Pourtant, le gouffre entre le discours officiel et la réalité est colossal. « Il n’y a eu aucune amélioration, bien au contraire, dénonce l’avocate Judith Duperoy-Paour. Les Haïtiens y ont cru, alors que ces annonces étaient uniquement destinées à satisfaire l’opinion publique. C’est un peu comme frapper une personne déjà à terre. » Car les associations sont unanimes : ces mesures n’ont jamais été mises en place. Alors que le ministère assure que les originaux ne sont plus exigés pour déposer un dossier, les témoignages affluent de demandes refusées, faute d’actes authentiques. Or, dans un pays où le bâtiment des Archives nationales n’existe plus, se procurer des originaux relève de la gageure… Ainsi, Nacela Jean, que nous avions rencontrée en août dernier (lire l’Humanité du 24 août), tente depuis des mois de retrouver son extrait d’acte de naissance indispensable au dépôt de son dossier à l’Office français de l’immigration et de l’intégration (Ofii). Cette Haïtienne a laissé au pays ses trois fils de dix-huit, quinze et treize ans à la charge de sa sœur, qui a disparu dans le séisme. Depuis, les enfants sont livrés à eux-mêmes. Nacela part en décembre en Haïti, tenter de trouver elle-même ce document.

Agé de seize ans, Il est tout seul là-bas

Quand ce n’est pas l’Ofii, c’est l’ambassade de France qui impose des conditions drastiques pour obtenir des visas. « Il suffit qu’il y ait le mot “étranger” pour que ça provoque la suspicion, déplore Nicole Launey, de la Ligue des droits de l’homme. Cette arrogance des préfectures et de l’ambassade tue : il y a des gens qui vont mourir à cause de ces refus de visas. » Dans toutes les familles en France, cette crainte est évidemment omniprésente. Et chaque ouragan ou épidémie l’accroît davantage. Depuis la mort de sa compagne, en 2007, Jean-Louis Soublin essaie de faire venir en France son beau-fils, aujourd’hui âgé de seize ans et dont il a juridiquement la tutelle. Ses demandes de visa ont toutes été refusées. Il a eu très peur après le séisme quand le garçon l’appelait en lui racontant qu’il allait « gratter dans les maisons » pour trouver à manger. « Je voyais bien à la télé qu’on tirait sur les pillards, mais je ne peux pas lui envoyer de l’argent parce qu’il est mineur. Il est tout seul là-bas, toute sa famille est en France. »

Souvent dans l’impossibilité de se rendre sur place, les familles doivent organiser leurs démarches depuis la France. « Les parents sont désespérés parce que leurs enfants sont tout seuls là-bas, dans les files d’attente, durant des nuits entières », raconte Agnès Cluzel, du Mrap 93. Une solution pourrait pourtant facilement être mise en place : organiser un accueil des enfants isolés qui ont des parents en France et faciliter leurs démarches.

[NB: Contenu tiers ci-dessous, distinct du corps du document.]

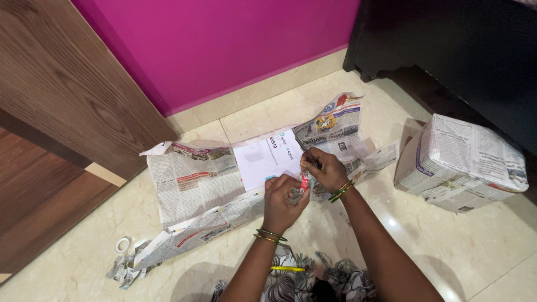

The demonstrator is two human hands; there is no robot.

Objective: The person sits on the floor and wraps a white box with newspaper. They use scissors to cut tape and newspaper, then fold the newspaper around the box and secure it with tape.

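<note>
A small tape dispenser (302,183) was pinched in the left hand (281,202), while the right hand (323,169) was closed on the tape end — just above a white box (266,156) lying on spread newspaper (193,182). The strip was probably best drawn out taut and straight. A newspaper-wrapped parcel (461,162) stood well apart.

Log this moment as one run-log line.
left hand: holds tape roll | right hand: pinches at roll | under hands: white box on newspaper sheets | right: newspaper-wrapped parcel | floor left: small tape ring
</note>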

Mais, faute de réponse des autorités, la seule solution aujourd’hui envisagée par les associations est le contentieux juridique. Pour l’instant, une seule famille est montée au créneau : les Astréide (lire l’Humanité du 24 août). Par deux fois, le tribunal administratif a donné tort au préfet de l’Essonne qui refusait à ce couple de faire venir les trois fils du mari parce qu’il manquait à leur appartement six mètres carrés… Le regroupement désormais accepté, c’est l’ambassade de France qui réclame un acte de disparition de la mère. En attendant cette procédure qui peut prendre des semaines, les enfants restent au centre de la Croix-Rouge, à Port-au-Prince, et espèrent être en France pour Noël.